(Records excerpted from a collection)
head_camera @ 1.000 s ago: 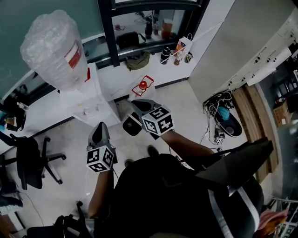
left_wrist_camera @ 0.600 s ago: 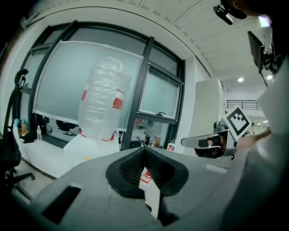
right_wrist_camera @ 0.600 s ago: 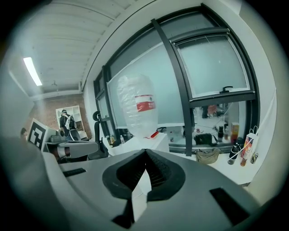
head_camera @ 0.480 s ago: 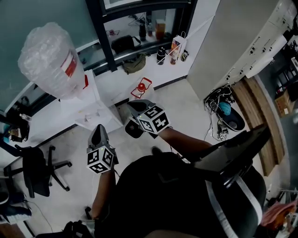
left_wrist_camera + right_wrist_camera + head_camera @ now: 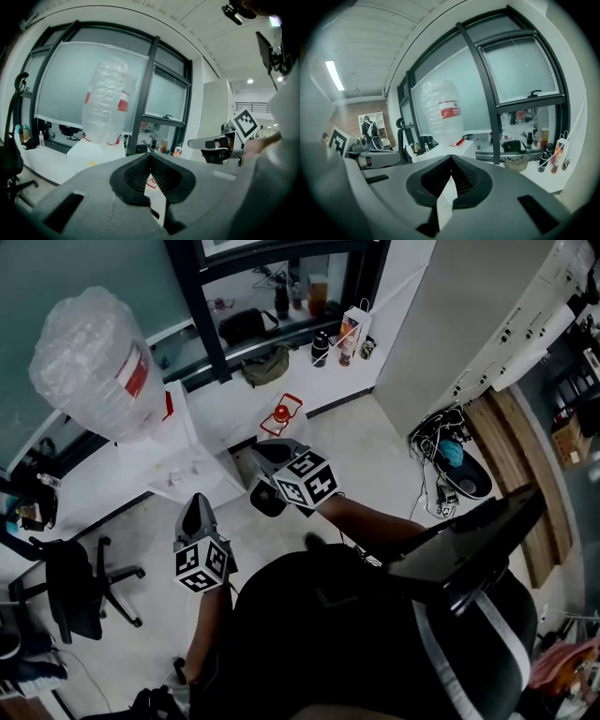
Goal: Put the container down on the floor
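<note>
The container [image 5: 89, 362] is a big clear water bottle with a red label, standing neck-down on a white dispenser [image 5: 183, 460]. It also shows in the left gripper view as the bottle [image 5: 107, 105] and in the right gripper view as the bottle [image 5: 443, 112], ahead of both jaws and some way off. My left gripper [image 5: 197, 504] hangs just in front of the dispenser, shut and empty [image 5: 150, 155]. My right gripper [image 5: 261, 452] is to its right, a little further forward, also shut with nothing in it [image 5: 451, 157]. Neither gripper touches the bottle.
A black office chair [image 5: 70, 582] stands at the left. A red wire object [image 5: 281, 413] lies on the floor by the window, with bags and bottles [image 5: 328, 343] along the ledge. Cables [image 5: 445, 460] lie at the right beside a white cabinet [image 5: 459, 324]. A person [image 5: 369, 129] stands far off.
Both grippers have stayed where they were, still shut. Only the head view has drifted slightly, so the room sits a little differently in the picture.
</note>
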A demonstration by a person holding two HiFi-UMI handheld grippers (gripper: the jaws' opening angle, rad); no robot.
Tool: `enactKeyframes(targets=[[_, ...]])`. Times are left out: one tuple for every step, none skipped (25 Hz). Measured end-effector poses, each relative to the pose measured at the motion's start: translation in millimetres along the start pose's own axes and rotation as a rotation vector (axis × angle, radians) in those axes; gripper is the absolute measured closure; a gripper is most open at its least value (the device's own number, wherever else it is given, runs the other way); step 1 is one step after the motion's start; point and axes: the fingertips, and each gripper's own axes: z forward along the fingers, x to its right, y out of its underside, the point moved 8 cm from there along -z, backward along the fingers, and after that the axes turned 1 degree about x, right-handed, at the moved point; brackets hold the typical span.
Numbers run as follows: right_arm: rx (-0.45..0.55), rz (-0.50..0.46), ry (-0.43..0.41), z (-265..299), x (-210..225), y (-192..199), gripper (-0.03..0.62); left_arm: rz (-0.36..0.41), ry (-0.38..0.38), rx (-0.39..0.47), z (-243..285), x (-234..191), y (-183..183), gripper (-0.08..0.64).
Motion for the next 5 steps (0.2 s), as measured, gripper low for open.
enactKeyframes(targets=[[0.002,-0.001,0.001,0.1,0.8,-0.3,0.584,0.003,-0.004,0.000,-0.5,0.1,0.7,0.552],[0.001,-0.003,0.003,0.5,1.7,-0.7,0.584,0.003,-0.005,-0.001,-0.5,0.2,1.4,0.552],[0.000,-0.006,0.004,1.2,2.5,-1.1,0.584,0.001,-0.005,-0.003,-0.5,-0.1,2.2,0.552],[-0.002,-0.009,0.005,2.2,3.1,-1.6,0.584,-0.002,-0.006,-0.005,-0.4,-0.7,2.8,0.552],[-0.003,-0.012,0.007,3.3,3.6,-2.1,0.584,-0.005,-0.006,-0.007,-0.3,-1.5,3.5,0.552]])
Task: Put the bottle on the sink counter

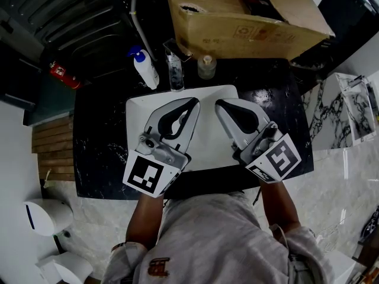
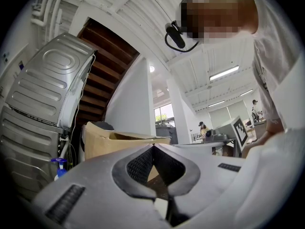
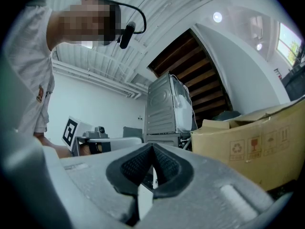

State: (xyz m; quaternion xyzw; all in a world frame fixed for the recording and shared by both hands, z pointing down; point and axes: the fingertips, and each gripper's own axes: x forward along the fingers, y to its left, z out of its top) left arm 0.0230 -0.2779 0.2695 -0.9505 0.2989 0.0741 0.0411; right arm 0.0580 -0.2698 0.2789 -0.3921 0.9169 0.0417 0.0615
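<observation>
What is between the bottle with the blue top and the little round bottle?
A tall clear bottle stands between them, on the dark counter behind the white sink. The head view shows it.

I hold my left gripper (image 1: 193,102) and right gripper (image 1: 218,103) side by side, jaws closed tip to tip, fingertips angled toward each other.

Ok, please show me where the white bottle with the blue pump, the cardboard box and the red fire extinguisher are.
white bottle with the blue pump (image 1: 147,70): head view, middle of its white body.
cardboard box (image 1: 225,37): head view, its brown side wall.
red fire extinguisher (image 1: 64,76): head view, its red body.
</observation>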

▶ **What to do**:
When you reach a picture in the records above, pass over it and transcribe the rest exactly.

▶ **Your response**:
head_camera @ 1.000 s ago: 
left_wrist_camera @ 0.600 s ago: 
right_wrist_camera @ 0.600 s ago: 
head_camera @ 0.480 s ago: 
left_wrist_camera + right_wrist_camera + head_camera @ now: 
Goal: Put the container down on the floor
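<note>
The container [image 5: 89, 362] is a big clear water bottle with a red label, standing neck-down on a white dispenser [image 5: 183, 460]. It also shows in the left gripper view as the bottle [image 5: 107, 105] and in the right gripper view as the bottle [image 5: 443, 112], ahead of both jaws and some way off. My left gripper [image 5: 197, 504] hangs just in front of the dispenser, shut and empty [image 5: 150, 155]. My right gripper [image 5: 261, 452] is to its right, a little further forward, also shut with nothing in it [image 5: 451, 157]. Neither gripper touches the bottle.
A black office chair [image 5: 70, 582] stands at the left. A red wire object [image 5: 281, 413] lies on the floor by the window, with bags and bottles [image 5: 328, 343] along the ledge. Cables [image 5: 445, 460] lie at the right beside a white cabinet [image 5: 459, 324]. A person [image 5: 369, 129] stands far off.
Both grippers have stayed where they were, still shut. Only the head view has drifted slightly, so the room sits a little differently in the picture.
</note>
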A demonstration by a person holding two HiFi-UMI handheld grippers (gripper: the jaws' opening angle, rad); no robot.
Tool: `enactKeyframes(targets=[[_, ...]])`. Times are left out: one tuple for every step, none skipped (25 Hz). Measured end-effector poses, each relative to the pose measured at the motion's start: translation in millimetres along the start pose's own axes and rotation as a rotation vector (axis × angle, radians) in those axes; gripper is the absolute measured closure; a gripper is most open at its least value (the device's own number, wherever else it is given, runs the other way); step 1 is one step after the motion's start; point and axes: the fingertips, and each gripper's own axes: z forward along the fingers, x to its right, y out of its underside, the point moved 8 cm from there along -z, backward along the fingers, and after that the axes turned 1 degree about x, right-handed, at the moved point; brackets hold the typical span.
Numbers run as follows: right_arm: rx (-0.45..0.55), rz (-0.50..0.46), ry (-0.43..0.41), z (-265..299), x (-210..225), y (-192..199), gripper (-0.03..0.62); left_arm: rz (-0.36..0.41), ry (-0.38..0.38), rx (-0.39..0.47), z (-243..285), x (-234..191), y (-183..183), gripper (-0.08..0.64).
Motion for the next 5 steps (0.2 s), as measured, gripper low for open.
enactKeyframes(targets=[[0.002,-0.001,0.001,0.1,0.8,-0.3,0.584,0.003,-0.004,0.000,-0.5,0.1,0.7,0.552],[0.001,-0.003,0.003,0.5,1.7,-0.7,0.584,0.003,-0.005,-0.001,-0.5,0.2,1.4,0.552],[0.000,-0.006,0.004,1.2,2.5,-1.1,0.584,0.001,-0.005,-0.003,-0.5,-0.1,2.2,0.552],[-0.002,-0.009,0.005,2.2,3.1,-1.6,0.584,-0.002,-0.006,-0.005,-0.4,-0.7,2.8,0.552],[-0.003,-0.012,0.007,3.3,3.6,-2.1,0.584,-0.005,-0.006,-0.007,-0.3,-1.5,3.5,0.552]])
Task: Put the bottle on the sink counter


State: (xyz m; quaternion xyzw; all in a world frame fixed for the recording and shared by both hands, z pointing down; point and axes: the fingertips, and each gripper's own axes: x forward along the fingers, y to its left, z out of its top) left arm 0.0230 -0.2779 0.2695 -0.9505 0.2989 0.0741 0.0411; right arm 0.0580 -0.2698 0.2789 -0.3921 0.9169 0.0417 0.0615
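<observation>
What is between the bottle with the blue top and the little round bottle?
A tall clear bottle stands between them, on the dark counter behind the white sink. The head view shows it.

I hold my left gripper (image 1: 193,102) and right gripper (image 1: 218,103) side by side, jaws closed tip to tip, fingertips angled toward each other.

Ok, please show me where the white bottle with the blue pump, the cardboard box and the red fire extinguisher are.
white bottle with the blue pump (image 1: 147,70): head view, middle of its white body.
cardboard box (image 1: 225,37): head view, its brown side wall.
red fire extinguisher (image 1: 64,76): head view, its red body.
</observation>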

The exercise asks for nothing further.